§ Problem to solve
Take the listing below and output it exactly, with no images.

--- START ---

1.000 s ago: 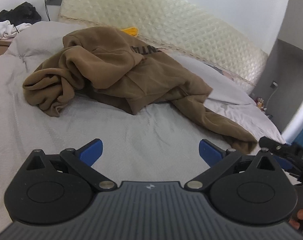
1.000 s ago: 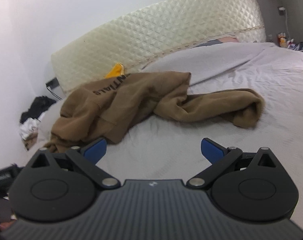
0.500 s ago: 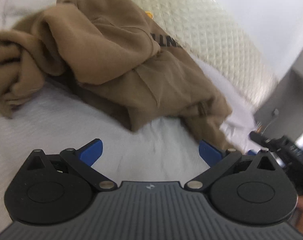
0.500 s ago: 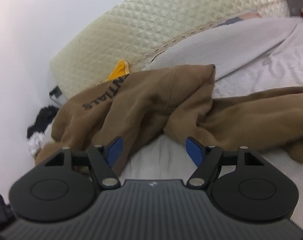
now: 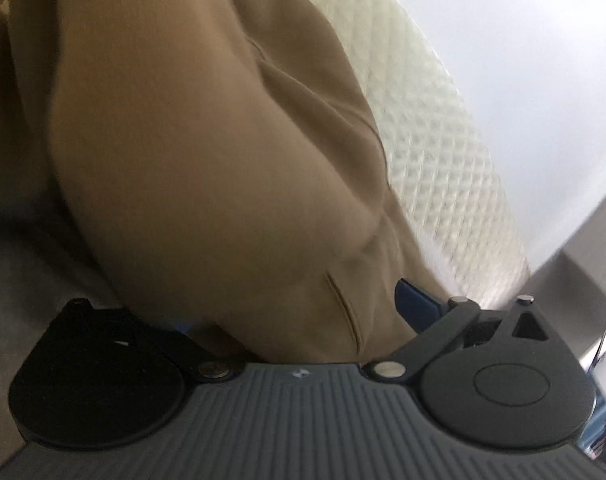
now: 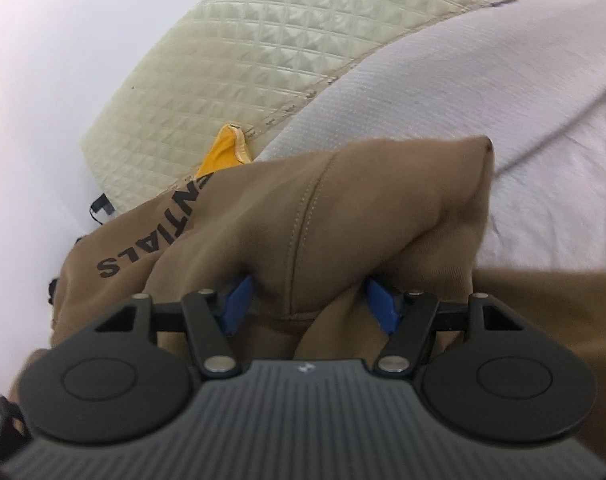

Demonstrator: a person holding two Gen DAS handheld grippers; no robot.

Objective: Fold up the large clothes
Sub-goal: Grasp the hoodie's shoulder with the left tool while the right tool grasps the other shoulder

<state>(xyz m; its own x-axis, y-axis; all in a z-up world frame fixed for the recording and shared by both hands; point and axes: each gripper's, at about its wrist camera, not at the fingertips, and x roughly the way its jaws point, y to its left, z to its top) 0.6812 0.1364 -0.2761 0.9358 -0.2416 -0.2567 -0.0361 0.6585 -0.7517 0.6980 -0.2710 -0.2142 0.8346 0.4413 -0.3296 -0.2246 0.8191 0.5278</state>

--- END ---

§ Solution to this problem
1.000 s ago: 
1.000 s ago: 
0.500 s ago: 
0.500 s ago: 
now: 
now: 

Demonstrator: a person holding two Gen DAS handheld grippers; no robot.

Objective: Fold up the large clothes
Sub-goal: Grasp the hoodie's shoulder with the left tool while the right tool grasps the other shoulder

<state>(xyz m; its own x-axis, y-axis; all in a z-up world frame fixed for the recording and shared by both hands; point and axes: each gripper's, at about its wrist camera, not at the fingertips, and x roughly the way its jaws point, y to its left, z to its top) 0.6812 0.1364 -0.2761 0.9358 -0.2416 -0.2567 -0.0361 0.6585 -0.7517 0.6980 -0.2710 -0.2142 0.8346 0.4413 -0.3296 -0.2246 0.8191 0.5278</state>

That completes the response to the exercise.